_How to complete this task_
The records below are to be repeated exactly, minus any pictures.

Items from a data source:
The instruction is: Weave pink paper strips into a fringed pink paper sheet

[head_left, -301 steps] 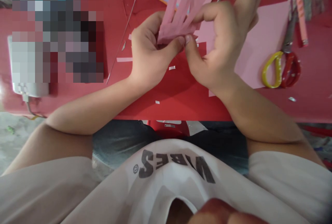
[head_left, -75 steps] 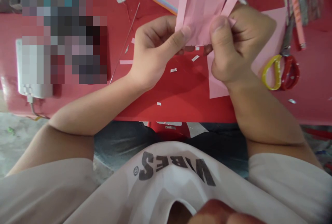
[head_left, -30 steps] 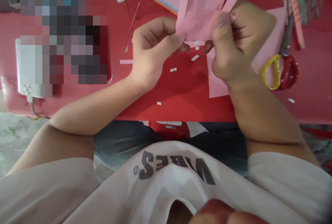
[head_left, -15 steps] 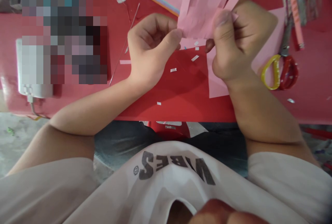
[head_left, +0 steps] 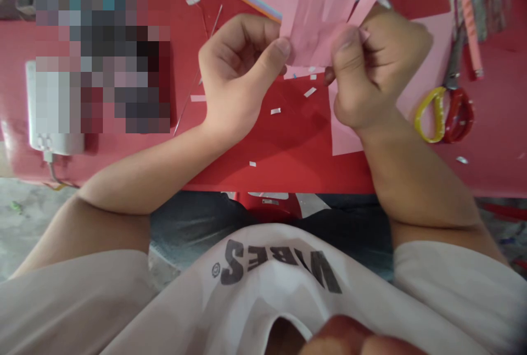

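The 2 hands are holding the paper point(head_left: 319, 26) up above the table point(head_left: 280, 146), in the upper middle of the view. The left hand point(head_left: 236, 78) is pinching its lower left edge between thumb and curled fingers. The right hand point(head_left: 376, 72) is clamping its lower right corner, thumb pressed on top. The paper is fanning upward in cut strips. A pink sheet point(head_left: 432, 69) is lying under the right hand, with scissors point(head_left: 447, 111) resting on its right edge. Small scraps point(head_left: 275, 110) are lying on the table below the hands.
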A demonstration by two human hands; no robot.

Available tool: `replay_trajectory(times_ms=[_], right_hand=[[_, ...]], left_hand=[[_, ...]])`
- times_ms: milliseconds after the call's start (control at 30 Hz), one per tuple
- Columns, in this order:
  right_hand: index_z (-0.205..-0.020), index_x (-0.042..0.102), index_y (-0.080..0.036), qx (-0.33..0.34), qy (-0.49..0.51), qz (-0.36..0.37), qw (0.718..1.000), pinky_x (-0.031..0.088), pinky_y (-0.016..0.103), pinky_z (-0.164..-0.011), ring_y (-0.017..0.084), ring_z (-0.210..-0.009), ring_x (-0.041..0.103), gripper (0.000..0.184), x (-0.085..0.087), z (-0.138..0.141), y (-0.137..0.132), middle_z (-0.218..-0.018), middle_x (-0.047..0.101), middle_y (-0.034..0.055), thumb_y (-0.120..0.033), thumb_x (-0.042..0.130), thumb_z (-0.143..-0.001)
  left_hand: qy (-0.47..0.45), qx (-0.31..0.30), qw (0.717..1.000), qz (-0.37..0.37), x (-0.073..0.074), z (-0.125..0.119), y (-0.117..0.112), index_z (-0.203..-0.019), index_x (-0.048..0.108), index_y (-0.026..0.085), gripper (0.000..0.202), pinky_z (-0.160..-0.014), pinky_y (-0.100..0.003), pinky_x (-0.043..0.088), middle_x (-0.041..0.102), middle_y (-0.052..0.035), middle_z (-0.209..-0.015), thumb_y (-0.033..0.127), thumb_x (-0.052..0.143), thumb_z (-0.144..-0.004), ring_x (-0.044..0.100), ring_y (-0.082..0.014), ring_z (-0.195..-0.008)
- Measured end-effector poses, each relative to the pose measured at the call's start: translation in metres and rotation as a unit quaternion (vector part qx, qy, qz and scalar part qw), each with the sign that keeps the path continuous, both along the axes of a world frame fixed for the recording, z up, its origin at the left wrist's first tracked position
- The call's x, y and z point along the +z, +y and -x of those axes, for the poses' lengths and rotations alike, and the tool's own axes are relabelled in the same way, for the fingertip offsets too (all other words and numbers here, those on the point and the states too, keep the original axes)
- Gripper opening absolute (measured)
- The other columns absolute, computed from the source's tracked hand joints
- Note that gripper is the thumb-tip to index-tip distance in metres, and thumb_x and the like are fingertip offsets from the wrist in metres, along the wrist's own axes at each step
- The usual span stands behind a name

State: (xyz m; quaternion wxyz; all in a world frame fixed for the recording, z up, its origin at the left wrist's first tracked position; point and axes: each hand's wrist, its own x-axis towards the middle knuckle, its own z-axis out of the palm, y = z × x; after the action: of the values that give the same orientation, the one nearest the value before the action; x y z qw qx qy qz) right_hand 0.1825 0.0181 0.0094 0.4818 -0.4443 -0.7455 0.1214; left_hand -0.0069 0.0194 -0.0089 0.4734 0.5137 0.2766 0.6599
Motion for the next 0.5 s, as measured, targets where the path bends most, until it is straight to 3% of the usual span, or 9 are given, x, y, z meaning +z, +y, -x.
replay_trajectory(times_ms=[133, 367, 500], right_hand=[[-0.065, 0.042, -0.023, 0.009, -0.013, -0.049, 0.999, 0.024, 0.037, -0.063, 0.014, -0.057, 0.033, 0.049, -0.002, 0.000, 0.003, -0.058, 0.038, 0.0006, -0.049, 0.048, -0.105], [-0.064, 0.045, -0.022, 0.032, -0.008, -0.064, 0.997, 0.023, 0.038, -0.063, 0.014, -0.059, 0.038, 0.043, 0.001, -0.002, 0.005, -0.059, 0.036, 0.0008, -0.038, 0.049, -0.104], [-0.067, 0.050, -0.023, 0.039, -0.038, -0.075, 0.996, 0.023, 0.039, -0.064, 0.016, -0.060, 0.042, 0.039, 0.002, -0.010, 0.010, -0.060, 0.042, 0.0016, -0.036, 0.050, -0.103]], left_hand=[[-0.018, 0.002, 1.000, -0.012, 0.000, 0.000, 0.001, -0.085, 0.071, 0.017, 0.012, -0.060, -0.027, 0.045, 0.066, -0.0009, -0.075, 0.021, 0.078, -0.094, 0.060, -0.0104, -0.064], [-0.054, -0.015, 0.998, -0.001, -0.003, 0.002, 0.010, -0.080, 0.076, 0.026, 0.017, -0.053, -0.033, 0.038, 0.062, -0.0031, -0.071, 0.034, 0.074, -0.095, 0.050, -0.0147, -0.056], [-0.074, -0.105, 0.991, 0.042, -0.002, 0.006, 0.016, -0.088, 0.076, 0.025, 0.016, -0.050, -0.029, 0.039, 0.062, -0.0031, -0.075, 0.040, 0.074, -0.094, 0.054, -0.0140, -0.059]])
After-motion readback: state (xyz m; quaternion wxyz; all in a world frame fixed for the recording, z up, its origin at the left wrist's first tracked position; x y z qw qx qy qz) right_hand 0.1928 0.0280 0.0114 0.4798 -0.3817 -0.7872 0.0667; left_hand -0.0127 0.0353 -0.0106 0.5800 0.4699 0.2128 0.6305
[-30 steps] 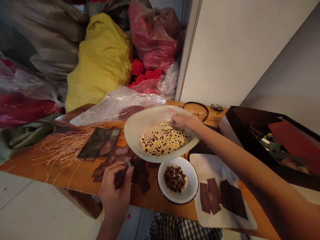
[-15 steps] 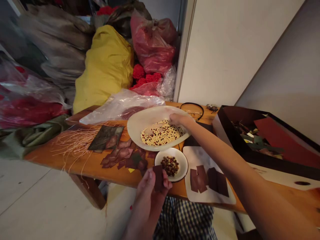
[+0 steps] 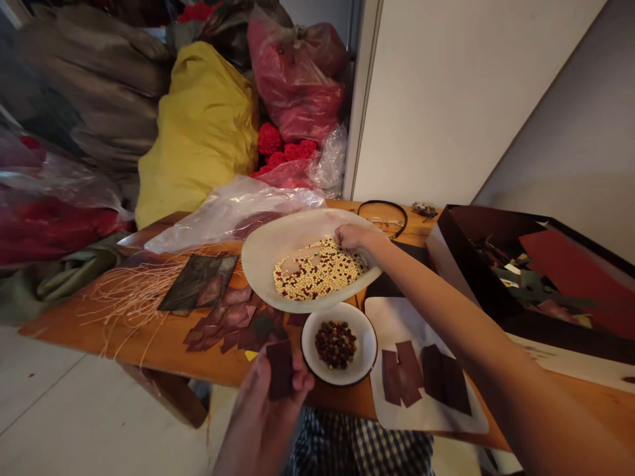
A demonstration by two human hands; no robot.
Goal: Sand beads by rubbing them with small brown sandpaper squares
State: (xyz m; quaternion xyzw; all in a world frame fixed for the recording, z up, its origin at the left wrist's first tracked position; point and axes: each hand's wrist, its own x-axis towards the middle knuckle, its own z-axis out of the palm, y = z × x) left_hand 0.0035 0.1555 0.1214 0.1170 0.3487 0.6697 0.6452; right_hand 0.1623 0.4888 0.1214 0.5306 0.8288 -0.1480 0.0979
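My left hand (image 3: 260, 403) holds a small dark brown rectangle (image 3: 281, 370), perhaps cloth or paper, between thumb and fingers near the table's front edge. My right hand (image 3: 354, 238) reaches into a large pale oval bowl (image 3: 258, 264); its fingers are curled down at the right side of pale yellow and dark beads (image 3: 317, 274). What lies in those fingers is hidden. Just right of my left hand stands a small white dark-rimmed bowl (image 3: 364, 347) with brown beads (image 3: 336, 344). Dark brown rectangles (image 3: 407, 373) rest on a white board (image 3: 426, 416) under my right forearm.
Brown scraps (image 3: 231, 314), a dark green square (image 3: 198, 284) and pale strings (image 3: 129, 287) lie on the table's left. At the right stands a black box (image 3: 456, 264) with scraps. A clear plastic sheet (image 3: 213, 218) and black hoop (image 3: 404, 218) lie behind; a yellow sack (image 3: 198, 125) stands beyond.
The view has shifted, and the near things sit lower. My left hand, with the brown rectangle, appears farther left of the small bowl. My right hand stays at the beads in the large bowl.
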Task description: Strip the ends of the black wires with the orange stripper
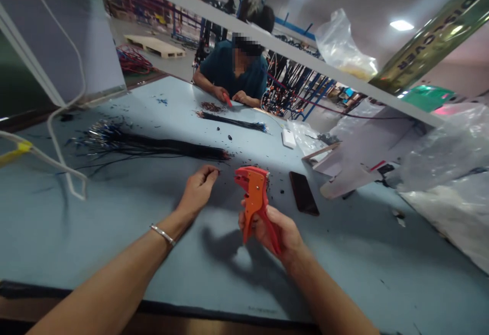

_Response area_
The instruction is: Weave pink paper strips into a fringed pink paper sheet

[head_left, -301 steps] 
[head_left, -75 steps] 
[head_left, -30 steps] 
[head_left, -15 steps] 
[head_left, +0 steps] 

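The 2 hands are holding the paper point(head_left: 319, 26) up above the table point(head_left: 280, 146), in the upper middle of the view. The left hand point(head_left: 236, 78) is pinching its lower left edge between thumb and curled fingers. The right hand point(head_left: 376, 72) is clamping its lower right corner, thumb pressed on top. The paper is fanning upward in cut strips. A pink sheet point(head_left: 432, 69) is lying under the right hand, with scissors point(head_left: 447, 111) resting on its right edge. Small scraps point(head_left: 275, 110) are lying on the table below the hands.
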A demonstration by two human hands; no robot.

Available tool: `replay_trajectory(times_ms=[_], right_hand=[[_, ...]], left_hand=[[_, ...]])`
- times_ms: milliseconds after the call's start (control at 30 Hz), one per tuple
- Columns, in this order:
  right_hand: index_z (-0.205..-0.020), index_x (-0.042..0.102), index_y (-0.080..0.036), qx (-0.33..0.34), qy (-0.49..0.51), qz (-0.36..0.37), qw (0.718..1.000), pinky_x (-0.031..0.088), pinky_y (-0.016..0.103), pinky_z (-0.164..-0.011), ring_y (-0.017..0.084), ring_z (-0.210..-0.009), ring_x (-0.041..0.103), gripper (0.000..0.184), x (-0.085..0.087), z (-0.138..0.141), y (-0.137..0.132), middle_z (-0.218..-0.018), middle_x (-0.047..0.101), middle_y (-0.034..0.055), thumb_y (-0.120..0.033), thumb_x (-0.042..0.130), thumb_z (-0.143..-0.001)
  left_hand: qy (-0.47..0.45), qx (-0.31..0.30), qw (0.717..1.000), qz (-0.37..0.37), x (-0.073..0.074), z (-0.125..0.119), y (-0.117..0.112), index_z (-0.203..-0.019), index_x (-0.048..0.108), index_y (-0.026..0.085), gripper (0.000..0.202), pinky_z (-0.160..-0.014), pinky_y (-0.100..0.003), pinky_x (-0.043..0.088), middle_x (-0.041..0.102), middle_y (-0.052..0.035), middle_z (-0.209..-0.015), thumb_y (-0.033..0.127), thumb_x (-0.052..0.143), thumb_z (-0.144..-0.004), ring_x (-0.044..0.100), ring_y (-0.082..0.014), ring_z (-0.195..-0.008)
- Measured end-effector poses, each relative to the pose measured at the call's start: translation in metres and rotation as a unit quaternion (vector part qx, qy, qz and scalar part qw), each with the sign that keeps the path continuous, both along the axes of a world frame fixed for the recording, z up, its origin at the left wrist's first tracked position
- The call's x, y and z point along the +z, +y and -x of those axes, for the poses' lengths and rotations alike, and the tool's own axes are relabelled in the same way, for the fingertip offsets too (all other words and numbers here, those on the point and the states too, keep the original axes)
- Gripper opening absolute (measured)
- The other columns absolute, computed from the source's tracked hand joints
- Note that gripper is the thumb-tip to index-tip distance in metres, and thumb_x and the like are fingertip offsets from the wrist in metres, along the wrist's own axes at each step
- The usual span stands behind a name

State: (xyz m; quaternion wxyz; all in a world frame fixed for the recording, z up, its origin at the left wrist's first tracked position; point and axes: each hand's wrist, its own x-axis towards the middle knuckle, its own z-axis out of the palm, y = z × x; after the action: of the values that give the same orientation, the one nearest the value before the action; x y z qw qx qy qz) right_hand 0.1825 0.0181 0.0094 0.4818 -0.4443 -0.7455 0.1214; left_hand -0.0069 0.0194 -0.0089 0.4734 0.5137 0.2766 0.6599
Motion for the next 0.5 s, as measured, targets where the path bends most, until it is straight to 3% of the usual span, or 9 are given, x, y, z meaning +z, +y, -x.
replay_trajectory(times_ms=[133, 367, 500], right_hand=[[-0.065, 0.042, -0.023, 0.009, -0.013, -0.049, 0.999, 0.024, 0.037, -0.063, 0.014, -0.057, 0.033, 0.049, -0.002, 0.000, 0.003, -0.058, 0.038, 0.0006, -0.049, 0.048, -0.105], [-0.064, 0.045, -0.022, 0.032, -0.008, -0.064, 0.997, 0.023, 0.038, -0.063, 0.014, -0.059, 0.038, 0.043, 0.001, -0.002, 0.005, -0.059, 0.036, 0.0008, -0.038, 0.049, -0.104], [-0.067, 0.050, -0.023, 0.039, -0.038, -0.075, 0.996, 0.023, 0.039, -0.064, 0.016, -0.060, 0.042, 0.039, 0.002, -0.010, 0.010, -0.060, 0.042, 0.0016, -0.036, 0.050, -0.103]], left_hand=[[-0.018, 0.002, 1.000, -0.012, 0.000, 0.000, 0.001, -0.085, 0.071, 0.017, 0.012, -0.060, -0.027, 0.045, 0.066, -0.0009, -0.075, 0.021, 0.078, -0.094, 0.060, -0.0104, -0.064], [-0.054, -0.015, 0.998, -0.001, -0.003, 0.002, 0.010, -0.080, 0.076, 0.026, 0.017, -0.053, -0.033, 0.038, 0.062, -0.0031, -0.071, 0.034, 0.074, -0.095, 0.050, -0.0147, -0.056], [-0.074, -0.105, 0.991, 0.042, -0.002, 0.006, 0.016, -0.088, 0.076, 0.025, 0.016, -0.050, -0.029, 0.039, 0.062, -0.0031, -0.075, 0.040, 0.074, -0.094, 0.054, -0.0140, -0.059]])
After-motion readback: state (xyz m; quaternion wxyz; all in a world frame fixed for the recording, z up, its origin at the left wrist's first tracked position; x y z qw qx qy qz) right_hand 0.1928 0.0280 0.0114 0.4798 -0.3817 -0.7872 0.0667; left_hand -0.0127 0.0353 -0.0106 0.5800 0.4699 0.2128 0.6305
[-30 steps] 
[-15 steps] 
[+0 steps] 
A demonstration by two human hands; no robot.
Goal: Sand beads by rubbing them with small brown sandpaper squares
State: (xyz m; quaternion xyzw; all in a world frame fixed for the recording, z up, its origin at the left wrist's first tracked position; point and axes: each hand's wrist, its own x-axis towards the middle knuckle, its own z-axis out of the palm, y = z × x) left_hand 0.0035 0.1555 0.1214 0.1170 0.3487 0.6697 0.6452; right_hand 0.1623 0.4888 0.1214 0.5306 0.8288 -0.1480 0.0979
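My left hand (image 3: 260, 403) holds a small dark brown rectangle (image 3: 281, 370), perhaps cloth or paper, between thumb and fingers near the table's front edge. My right hand (image 3: 354, 238) reaches into a large pale oval bowl (image 3: 258, 264); its fingers are curled down at the right side of pale yellow and dark beads (image 3: 317, 274). What lies in those fingers is hidden. Just right of my left hand stands a small white dark-rimmed bowl (image 3: 364, 347) with brown beads (image 3: 336, 344). Dark brown rectangles (image 3: 407, 373) rest on a white board (image 3: 426, 416) under my right forearm.
Brown scraps (image 3: 231, 314), a dark green square (image 3: 198, 284) and pale strings (image 3: 129, 287) lie on the table's left. At the right stands a black box (image 3: 456, 264) with scraps. A clear plastic sheet (image 3: 213, 218) and black hoop (image 3: 404, 218) lie behind; a yellow sack (image 3: 198, 125) stands beyond.
The view has shifted, and the near things sit lower. My left hand, with the brown rectangle, appears farther left of the small bowl. My right hand stays at the beads in the large bowl.
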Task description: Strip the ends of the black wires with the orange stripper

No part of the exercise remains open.